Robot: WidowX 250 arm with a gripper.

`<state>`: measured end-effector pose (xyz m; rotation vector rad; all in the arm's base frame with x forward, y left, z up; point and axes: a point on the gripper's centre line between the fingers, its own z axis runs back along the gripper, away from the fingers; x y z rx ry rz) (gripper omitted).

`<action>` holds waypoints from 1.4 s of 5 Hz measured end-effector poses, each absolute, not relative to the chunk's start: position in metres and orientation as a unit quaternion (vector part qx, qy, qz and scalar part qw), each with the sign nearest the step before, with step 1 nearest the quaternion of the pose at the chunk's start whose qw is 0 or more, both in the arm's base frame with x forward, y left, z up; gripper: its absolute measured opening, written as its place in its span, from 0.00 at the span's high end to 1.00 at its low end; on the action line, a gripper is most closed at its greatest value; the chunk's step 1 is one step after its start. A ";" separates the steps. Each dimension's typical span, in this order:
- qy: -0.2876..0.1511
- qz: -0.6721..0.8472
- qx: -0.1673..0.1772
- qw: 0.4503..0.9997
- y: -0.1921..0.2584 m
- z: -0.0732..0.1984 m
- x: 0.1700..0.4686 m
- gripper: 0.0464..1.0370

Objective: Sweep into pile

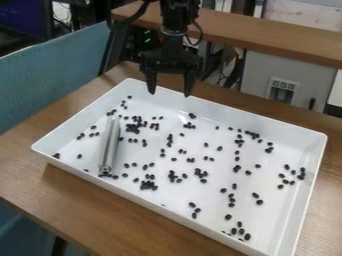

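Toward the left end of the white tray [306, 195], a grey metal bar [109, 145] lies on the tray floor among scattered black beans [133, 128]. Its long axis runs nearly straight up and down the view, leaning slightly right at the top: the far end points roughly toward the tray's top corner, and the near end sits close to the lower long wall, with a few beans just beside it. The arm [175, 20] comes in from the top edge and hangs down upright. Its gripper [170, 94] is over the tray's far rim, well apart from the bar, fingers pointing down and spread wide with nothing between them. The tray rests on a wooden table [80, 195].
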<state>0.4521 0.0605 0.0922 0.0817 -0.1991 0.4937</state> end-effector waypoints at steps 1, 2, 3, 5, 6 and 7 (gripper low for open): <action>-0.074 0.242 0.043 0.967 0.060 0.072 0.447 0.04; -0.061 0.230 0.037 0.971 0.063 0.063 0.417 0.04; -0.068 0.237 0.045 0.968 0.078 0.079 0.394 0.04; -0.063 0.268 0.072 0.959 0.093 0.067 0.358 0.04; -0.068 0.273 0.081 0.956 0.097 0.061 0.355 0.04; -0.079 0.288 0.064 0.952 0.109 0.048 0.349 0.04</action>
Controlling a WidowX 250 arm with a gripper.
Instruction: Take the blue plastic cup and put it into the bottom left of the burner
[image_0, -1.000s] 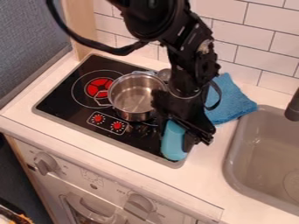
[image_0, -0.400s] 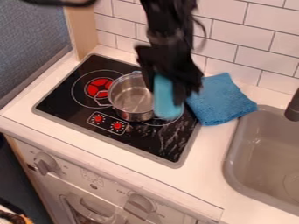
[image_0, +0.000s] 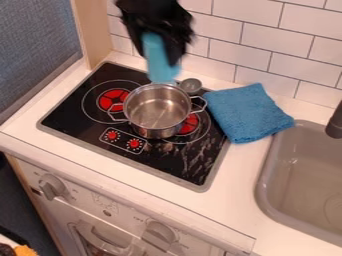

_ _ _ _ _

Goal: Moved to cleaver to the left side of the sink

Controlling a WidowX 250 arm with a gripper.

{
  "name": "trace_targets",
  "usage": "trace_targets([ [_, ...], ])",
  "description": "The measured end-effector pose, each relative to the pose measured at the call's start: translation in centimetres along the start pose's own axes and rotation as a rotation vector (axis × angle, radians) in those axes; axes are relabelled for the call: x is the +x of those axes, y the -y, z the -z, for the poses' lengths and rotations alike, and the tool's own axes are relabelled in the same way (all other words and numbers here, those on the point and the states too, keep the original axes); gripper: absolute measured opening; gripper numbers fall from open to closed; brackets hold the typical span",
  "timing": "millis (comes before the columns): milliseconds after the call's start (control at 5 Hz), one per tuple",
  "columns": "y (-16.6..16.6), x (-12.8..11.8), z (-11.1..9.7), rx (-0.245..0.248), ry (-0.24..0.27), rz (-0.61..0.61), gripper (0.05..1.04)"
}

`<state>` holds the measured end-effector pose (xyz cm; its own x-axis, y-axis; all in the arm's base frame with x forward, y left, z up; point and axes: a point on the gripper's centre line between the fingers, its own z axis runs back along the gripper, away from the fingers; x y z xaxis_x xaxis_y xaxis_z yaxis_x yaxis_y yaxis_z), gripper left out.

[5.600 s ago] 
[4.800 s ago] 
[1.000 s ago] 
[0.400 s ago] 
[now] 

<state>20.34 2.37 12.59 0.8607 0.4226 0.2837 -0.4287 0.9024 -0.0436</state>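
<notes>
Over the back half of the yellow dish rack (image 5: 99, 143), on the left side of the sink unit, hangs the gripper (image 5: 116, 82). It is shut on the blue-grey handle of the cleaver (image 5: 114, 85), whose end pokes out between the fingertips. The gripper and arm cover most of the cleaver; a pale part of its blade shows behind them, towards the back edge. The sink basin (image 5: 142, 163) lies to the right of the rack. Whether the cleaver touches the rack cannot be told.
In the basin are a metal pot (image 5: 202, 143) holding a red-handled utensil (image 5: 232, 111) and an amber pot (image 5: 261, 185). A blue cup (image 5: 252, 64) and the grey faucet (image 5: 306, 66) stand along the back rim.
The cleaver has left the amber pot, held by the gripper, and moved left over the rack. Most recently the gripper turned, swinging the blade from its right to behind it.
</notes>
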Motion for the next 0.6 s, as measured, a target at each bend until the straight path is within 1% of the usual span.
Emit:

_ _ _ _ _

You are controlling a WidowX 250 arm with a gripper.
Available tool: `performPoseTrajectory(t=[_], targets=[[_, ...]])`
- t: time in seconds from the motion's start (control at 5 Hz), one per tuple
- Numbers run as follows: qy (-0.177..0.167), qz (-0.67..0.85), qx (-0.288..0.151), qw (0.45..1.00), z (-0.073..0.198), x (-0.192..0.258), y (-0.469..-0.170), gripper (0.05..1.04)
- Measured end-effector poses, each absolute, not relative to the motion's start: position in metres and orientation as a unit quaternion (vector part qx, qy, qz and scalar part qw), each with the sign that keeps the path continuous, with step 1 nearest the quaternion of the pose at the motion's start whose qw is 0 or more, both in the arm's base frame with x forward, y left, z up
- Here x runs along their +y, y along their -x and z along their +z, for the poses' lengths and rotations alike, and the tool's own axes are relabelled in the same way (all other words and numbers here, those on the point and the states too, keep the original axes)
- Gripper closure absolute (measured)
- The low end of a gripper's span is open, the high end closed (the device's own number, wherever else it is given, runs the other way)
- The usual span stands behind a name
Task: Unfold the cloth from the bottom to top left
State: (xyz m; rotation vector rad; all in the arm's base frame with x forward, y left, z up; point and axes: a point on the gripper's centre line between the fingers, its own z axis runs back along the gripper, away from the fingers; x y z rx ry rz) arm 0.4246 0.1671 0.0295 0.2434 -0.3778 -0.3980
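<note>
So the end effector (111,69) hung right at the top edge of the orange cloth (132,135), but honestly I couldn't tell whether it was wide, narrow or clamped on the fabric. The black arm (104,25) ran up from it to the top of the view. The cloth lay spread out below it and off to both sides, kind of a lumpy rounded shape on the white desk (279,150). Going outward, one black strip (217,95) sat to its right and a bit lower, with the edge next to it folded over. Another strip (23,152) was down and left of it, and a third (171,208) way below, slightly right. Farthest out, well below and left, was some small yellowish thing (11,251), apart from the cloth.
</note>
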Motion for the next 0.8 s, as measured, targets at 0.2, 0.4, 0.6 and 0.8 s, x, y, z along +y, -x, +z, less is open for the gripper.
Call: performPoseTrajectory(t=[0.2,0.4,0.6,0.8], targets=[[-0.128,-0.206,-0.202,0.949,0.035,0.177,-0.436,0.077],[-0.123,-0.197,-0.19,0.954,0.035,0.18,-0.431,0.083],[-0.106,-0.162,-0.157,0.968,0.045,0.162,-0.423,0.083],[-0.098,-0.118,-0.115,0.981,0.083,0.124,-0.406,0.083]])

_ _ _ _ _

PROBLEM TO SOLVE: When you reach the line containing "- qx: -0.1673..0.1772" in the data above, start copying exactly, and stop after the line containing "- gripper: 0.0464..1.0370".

SOLVED EXERCISE:
- qx: -0.1673..0.1772
- qw: 0.4503..0.9997
- y: -0.1921..0.2584 m
- z: -0.0732..0.1984 m
- x: 0.1700..0.4686 m
- gripper: 0.0464..1.0370

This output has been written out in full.